LDB python3 strings

Tue May 8 22:33:14 UTC 2018

On 09/05/18 06:25, Noel Power via samba-technical wrote:
> On 02/05/18 22:38, William Brown wrote:
>> On Wed, 2018-05-02 at 13:01 +0100, Noel Power via samba-technical
>> wrote:
> [...]
>> This is a really annoying one to solve. In the lib389 code instead of
>> putting 'decode' everywhere, we actually added some wrappers onto our
>> object management code that allowed you to get a type in the manner you
>> expect.
>>
>> get_utf8
>> get_bytes
>> get_int
> Like Andrew said wrt. adding 'decode', this will  mean changing alot of
> code.
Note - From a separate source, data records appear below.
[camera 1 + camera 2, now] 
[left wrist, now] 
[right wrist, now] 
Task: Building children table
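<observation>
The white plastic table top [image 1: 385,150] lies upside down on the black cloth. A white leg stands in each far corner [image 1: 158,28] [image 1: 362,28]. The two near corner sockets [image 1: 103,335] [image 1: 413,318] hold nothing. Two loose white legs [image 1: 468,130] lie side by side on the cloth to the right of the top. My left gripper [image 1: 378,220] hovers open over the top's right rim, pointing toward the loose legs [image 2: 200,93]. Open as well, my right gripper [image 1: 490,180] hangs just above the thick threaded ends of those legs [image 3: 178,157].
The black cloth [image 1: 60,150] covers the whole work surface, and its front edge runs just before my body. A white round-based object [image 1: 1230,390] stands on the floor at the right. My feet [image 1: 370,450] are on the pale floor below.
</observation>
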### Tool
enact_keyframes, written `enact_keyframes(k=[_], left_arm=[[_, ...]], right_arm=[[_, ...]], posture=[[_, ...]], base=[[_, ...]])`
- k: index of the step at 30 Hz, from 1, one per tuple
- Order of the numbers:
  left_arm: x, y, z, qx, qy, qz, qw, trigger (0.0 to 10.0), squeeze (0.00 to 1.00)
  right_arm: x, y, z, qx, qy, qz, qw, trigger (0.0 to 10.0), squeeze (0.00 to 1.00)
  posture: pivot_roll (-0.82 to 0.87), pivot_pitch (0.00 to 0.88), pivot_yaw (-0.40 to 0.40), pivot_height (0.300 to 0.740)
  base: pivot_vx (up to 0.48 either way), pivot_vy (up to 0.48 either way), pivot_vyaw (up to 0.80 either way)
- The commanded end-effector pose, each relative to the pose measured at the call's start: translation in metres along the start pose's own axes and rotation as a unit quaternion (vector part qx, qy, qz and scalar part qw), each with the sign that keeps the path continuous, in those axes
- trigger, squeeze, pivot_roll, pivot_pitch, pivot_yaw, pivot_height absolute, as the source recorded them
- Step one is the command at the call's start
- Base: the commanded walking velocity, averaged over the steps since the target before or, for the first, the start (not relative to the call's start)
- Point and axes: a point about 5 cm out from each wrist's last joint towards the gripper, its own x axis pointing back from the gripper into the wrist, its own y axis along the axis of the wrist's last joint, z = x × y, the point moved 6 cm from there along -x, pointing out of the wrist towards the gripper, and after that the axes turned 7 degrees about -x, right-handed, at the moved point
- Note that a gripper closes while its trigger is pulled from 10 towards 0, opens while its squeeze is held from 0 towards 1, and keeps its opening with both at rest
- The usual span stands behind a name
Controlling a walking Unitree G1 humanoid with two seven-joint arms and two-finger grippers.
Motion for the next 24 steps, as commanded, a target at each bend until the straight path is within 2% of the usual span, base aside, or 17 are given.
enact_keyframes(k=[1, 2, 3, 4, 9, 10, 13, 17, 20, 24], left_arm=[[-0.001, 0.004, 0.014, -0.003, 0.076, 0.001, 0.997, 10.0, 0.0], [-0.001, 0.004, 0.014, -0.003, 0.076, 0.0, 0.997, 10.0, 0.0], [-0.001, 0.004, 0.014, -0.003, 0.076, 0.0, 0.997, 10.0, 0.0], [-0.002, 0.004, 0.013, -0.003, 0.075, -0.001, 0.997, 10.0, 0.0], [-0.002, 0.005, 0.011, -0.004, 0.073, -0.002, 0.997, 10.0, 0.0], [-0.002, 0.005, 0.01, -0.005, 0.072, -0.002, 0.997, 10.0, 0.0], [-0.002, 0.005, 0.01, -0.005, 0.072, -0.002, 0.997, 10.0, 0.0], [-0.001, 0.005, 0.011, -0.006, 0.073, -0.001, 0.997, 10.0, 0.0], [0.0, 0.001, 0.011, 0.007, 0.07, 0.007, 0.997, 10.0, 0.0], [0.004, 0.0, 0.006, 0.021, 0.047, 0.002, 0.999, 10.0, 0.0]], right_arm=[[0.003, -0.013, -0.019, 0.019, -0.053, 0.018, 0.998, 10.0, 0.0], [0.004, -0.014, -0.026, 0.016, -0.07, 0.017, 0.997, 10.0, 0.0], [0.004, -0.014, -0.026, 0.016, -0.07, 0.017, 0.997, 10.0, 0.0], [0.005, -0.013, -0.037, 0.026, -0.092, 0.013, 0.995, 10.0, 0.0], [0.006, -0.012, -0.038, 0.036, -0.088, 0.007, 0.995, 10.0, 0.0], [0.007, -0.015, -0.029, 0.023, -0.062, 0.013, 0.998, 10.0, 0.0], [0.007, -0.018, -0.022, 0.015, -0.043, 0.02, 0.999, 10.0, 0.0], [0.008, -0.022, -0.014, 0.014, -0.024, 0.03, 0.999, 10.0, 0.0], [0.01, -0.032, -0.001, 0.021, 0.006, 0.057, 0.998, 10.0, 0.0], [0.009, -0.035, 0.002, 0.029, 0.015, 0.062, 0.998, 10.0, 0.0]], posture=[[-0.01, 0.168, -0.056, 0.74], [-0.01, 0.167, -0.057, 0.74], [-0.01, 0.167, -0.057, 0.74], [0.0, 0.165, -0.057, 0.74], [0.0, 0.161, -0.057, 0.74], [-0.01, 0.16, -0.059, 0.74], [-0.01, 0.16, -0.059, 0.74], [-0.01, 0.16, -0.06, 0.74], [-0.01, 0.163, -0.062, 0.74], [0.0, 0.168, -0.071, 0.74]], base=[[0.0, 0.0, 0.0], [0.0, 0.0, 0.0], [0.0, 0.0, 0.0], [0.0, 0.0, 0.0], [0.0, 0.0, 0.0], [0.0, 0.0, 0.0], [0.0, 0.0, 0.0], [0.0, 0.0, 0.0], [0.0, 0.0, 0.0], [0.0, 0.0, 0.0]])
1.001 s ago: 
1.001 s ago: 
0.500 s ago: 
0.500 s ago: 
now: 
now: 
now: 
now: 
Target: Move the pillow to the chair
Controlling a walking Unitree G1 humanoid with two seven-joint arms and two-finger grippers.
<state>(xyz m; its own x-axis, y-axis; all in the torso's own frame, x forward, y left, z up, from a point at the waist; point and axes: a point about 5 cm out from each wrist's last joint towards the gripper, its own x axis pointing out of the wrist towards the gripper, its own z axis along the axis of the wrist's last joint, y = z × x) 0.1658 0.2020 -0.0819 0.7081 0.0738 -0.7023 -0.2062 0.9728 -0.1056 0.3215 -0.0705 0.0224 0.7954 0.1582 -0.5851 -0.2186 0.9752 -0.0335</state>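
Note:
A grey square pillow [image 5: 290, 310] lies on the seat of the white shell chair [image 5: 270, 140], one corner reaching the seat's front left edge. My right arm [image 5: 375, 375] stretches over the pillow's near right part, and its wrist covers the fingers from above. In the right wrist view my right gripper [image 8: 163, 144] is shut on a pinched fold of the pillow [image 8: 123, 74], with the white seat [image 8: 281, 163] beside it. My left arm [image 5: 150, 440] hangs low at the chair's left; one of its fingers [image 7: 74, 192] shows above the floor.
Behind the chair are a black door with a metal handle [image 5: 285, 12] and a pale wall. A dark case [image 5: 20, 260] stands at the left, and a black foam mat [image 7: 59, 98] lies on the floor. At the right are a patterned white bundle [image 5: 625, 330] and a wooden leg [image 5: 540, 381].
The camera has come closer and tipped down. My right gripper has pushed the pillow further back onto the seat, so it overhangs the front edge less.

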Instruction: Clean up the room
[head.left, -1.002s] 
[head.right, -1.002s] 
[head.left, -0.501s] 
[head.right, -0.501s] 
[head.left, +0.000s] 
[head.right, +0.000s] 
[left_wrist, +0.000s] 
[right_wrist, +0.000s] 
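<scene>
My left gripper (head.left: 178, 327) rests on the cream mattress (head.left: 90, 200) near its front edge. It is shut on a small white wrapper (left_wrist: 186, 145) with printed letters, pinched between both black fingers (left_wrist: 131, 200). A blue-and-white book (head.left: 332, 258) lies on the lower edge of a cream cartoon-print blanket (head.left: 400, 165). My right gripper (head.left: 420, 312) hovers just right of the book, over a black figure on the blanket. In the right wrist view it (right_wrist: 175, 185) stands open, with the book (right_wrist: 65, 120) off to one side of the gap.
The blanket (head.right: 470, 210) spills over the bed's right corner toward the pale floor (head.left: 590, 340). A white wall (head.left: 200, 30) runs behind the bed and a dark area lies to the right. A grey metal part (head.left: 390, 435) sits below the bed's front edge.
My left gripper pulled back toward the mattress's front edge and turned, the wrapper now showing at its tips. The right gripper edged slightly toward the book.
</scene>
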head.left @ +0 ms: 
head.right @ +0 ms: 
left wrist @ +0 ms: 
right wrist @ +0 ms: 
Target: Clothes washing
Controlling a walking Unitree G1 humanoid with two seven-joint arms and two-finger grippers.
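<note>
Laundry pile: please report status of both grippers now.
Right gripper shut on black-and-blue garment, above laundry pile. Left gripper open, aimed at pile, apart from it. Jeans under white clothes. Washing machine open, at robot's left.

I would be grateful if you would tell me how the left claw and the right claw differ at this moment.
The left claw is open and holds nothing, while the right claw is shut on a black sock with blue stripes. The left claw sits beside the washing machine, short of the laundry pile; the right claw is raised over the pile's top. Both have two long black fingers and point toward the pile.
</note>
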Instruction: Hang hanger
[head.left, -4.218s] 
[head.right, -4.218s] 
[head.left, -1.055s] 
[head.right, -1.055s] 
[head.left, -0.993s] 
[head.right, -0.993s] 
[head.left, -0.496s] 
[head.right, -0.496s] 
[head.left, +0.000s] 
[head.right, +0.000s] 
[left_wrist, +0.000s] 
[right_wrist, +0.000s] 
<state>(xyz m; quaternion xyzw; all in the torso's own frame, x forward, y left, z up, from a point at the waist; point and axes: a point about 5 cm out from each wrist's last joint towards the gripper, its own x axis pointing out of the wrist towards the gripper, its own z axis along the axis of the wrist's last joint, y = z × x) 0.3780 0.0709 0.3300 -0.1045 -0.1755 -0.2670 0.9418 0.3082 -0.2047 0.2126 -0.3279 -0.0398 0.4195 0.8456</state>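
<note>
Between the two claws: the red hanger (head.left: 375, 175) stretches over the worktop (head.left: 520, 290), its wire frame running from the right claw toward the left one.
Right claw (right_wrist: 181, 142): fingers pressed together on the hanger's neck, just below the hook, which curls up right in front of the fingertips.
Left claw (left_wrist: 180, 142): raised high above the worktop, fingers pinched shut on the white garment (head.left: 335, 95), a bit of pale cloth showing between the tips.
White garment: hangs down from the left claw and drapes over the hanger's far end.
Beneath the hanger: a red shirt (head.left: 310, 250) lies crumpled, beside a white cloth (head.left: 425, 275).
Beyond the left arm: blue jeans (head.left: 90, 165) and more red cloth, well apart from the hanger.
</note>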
My main concern is loosing the distinction between text and binary
> types in whatever changes to the api we provide.
> Also we are not just porting code to python3 we are porting the code to
> be python2/python3 compatible and this makes things a little trickier.
> 
>>
> [...]
>> So instead, you could change this to:
>>
>> res[0].get_utf8('samaccountname')[0]
> Andrew if the api was to change to provide (by default) utf8 strings for
>    res[0]["samAccountName"][0]
> 
> then by that I assume by that you mean that
> in python2
>    res[0]["samAccountName"][0] will now return 'unicode'
> in python3
>   res[0]["samAccountName"][0] will return 'str'
>  
> if so then I was thinking of something along the lines of providing a
> '.raw' accessor might be more appropriate for example
> 
>   res[0].raw('blah')[0]
> 
> where 'raw' would give access to type 'str' in python2 (like the old
> api) and in python3 would return 'bytes' like it does currently.
> 
> This approach provides some sort of distinction between binary/text data
> in both python2/python3 with hopefully minimal changes. It should
> prepare any python2 code appropriately. Of course it will break some
> things (unfortunately including some commits of mine recently pushed to
> master) but that is unfortunately unavoidable. I'd be hopeful that the
> true usage of 'binary' attribute values is quite limited so this change
> should only require modifications to access the 'raw' attibutes in just
> a few places and that in the long term this way is a better choice.
> 
> So, I think this is sortof where you were going ?, however... I'd really
> like to be sure that such a change to the api that we will have to live
> with is appropriate. Do others with experience in this area of this core
> api agree with such a change or see any problems? I don't feel I know
> enough about the ldb usage but I'm happy to do the change if this is
> felt to be the right way to go. In anycase I am going to trying to
> implement something like the above to see what kind of fallout there
> will be in the code.
> 
> 
> Noel
> 

What I thought Andrew meant is a C implementation of exactly this:

class LdbBytes(bytes):
     def __str__(self):
         return self.decode('utf8')

which would be bytes in all but stringification, as follows:

x = LdbBytes(b'abc')
str(x)               # 'abc'

b = b'abc'
str(b)               # "b'abc'"

x == b               # True
isinstance(x, bytes) # True

repr(x)              # "b'abc'"

It makes things very easy now, at the risk of causing other parties to
swear loudly in the future. Progress as usual in software.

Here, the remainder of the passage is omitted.